[YOUR TASK]
Below is some data. Retype exactly the lines starting at the one with "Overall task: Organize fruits" and ending at the one with "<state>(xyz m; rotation".

[DATASET EXCERPTS]
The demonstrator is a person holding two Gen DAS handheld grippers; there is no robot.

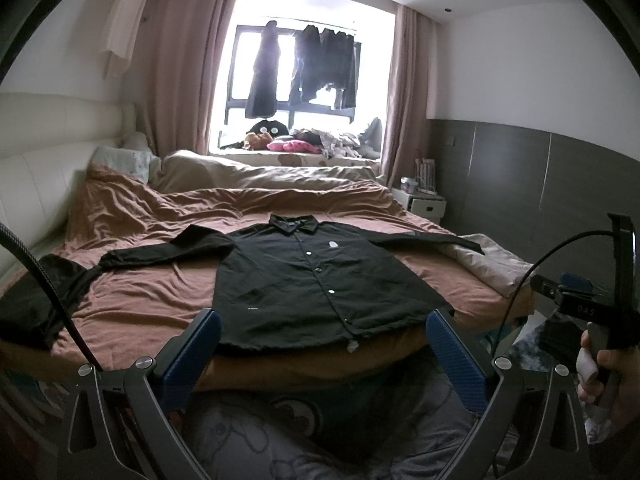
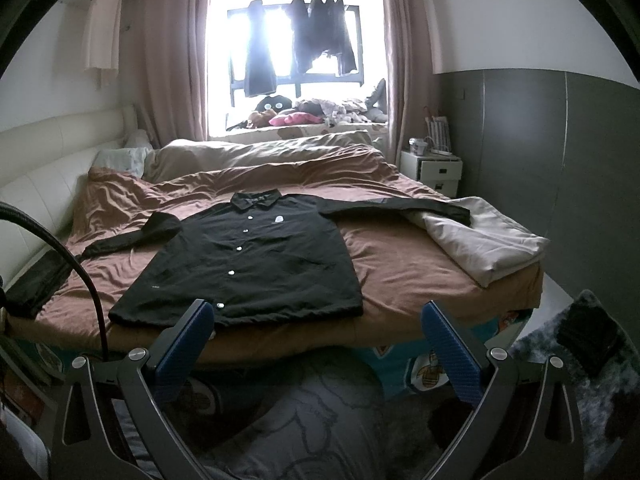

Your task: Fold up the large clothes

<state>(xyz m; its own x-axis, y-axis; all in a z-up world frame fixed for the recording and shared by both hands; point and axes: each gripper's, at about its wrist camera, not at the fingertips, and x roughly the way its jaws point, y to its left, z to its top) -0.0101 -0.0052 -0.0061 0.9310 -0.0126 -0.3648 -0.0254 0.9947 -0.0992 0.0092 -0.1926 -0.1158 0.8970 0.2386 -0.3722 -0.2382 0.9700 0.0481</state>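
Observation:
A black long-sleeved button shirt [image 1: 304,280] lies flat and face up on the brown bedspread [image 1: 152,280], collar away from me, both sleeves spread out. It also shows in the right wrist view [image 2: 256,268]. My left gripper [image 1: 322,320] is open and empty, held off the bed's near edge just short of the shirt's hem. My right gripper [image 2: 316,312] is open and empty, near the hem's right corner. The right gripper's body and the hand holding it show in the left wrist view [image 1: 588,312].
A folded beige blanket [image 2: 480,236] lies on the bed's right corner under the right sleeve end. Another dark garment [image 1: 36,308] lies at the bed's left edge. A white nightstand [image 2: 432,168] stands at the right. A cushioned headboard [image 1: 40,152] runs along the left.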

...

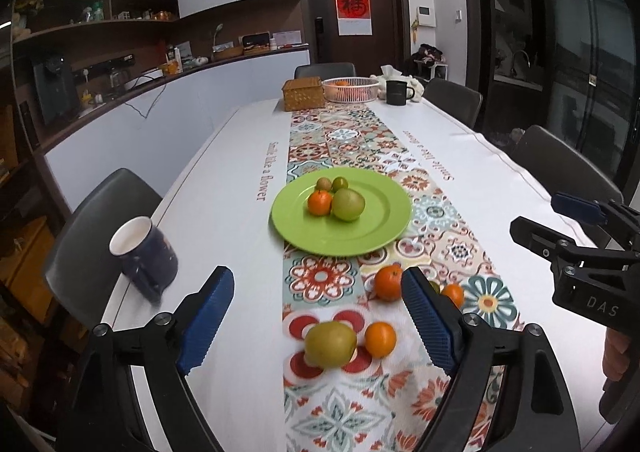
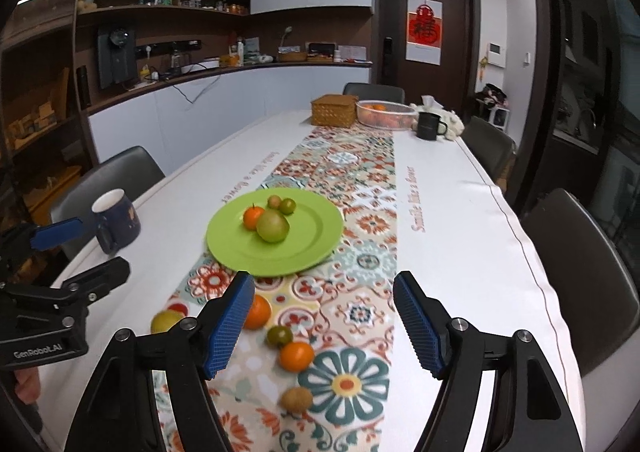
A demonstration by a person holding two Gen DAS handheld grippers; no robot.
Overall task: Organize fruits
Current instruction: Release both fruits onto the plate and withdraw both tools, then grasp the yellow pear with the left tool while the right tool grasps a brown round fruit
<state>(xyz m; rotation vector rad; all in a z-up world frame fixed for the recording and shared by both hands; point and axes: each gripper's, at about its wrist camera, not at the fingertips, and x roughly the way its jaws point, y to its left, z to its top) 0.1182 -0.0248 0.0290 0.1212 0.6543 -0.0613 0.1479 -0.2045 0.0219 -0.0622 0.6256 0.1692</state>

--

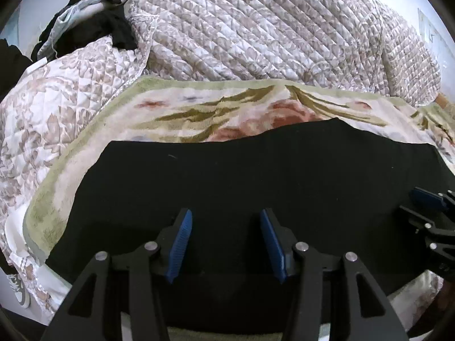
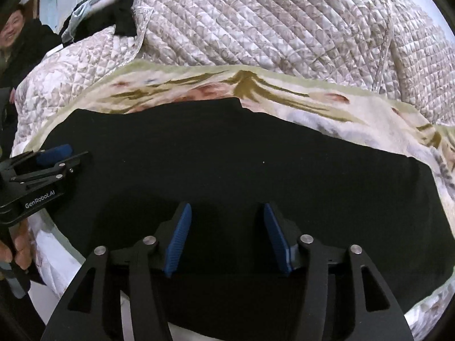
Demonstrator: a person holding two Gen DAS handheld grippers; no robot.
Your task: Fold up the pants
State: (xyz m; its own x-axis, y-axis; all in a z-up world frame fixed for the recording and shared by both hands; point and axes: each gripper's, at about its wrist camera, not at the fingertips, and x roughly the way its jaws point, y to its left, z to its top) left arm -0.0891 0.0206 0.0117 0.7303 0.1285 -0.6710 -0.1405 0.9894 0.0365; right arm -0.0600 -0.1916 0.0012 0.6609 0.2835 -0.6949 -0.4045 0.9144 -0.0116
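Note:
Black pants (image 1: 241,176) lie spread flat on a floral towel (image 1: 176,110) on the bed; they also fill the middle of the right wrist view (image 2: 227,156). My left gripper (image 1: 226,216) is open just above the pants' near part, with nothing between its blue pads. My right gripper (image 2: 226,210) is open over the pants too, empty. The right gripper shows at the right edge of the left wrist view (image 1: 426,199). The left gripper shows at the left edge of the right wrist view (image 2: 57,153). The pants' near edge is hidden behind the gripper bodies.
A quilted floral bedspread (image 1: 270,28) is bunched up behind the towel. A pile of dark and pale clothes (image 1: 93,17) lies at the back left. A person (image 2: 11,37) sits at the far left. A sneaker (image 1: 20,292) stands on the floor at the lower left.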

[RESPONSE AREA]
Overall task: Organize fruits
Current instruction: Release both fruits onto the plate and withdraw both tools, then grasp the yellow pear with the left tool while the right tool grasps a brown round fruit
<state>(xyz m; rotation vector rad; all in a z-up world frame fixed for the recording and shared by both hands; point and axes: each gripper's, at about its wrist camera, not at the fingertips, and x roughly the way its jaws point, y to its left, z to its top) 0.1182 -0.0248 0.0290 0.1212 0.6543 -0.0613 0.1479 -0.2045 0.0219 -0.0622 0.6256 0.1692</state>

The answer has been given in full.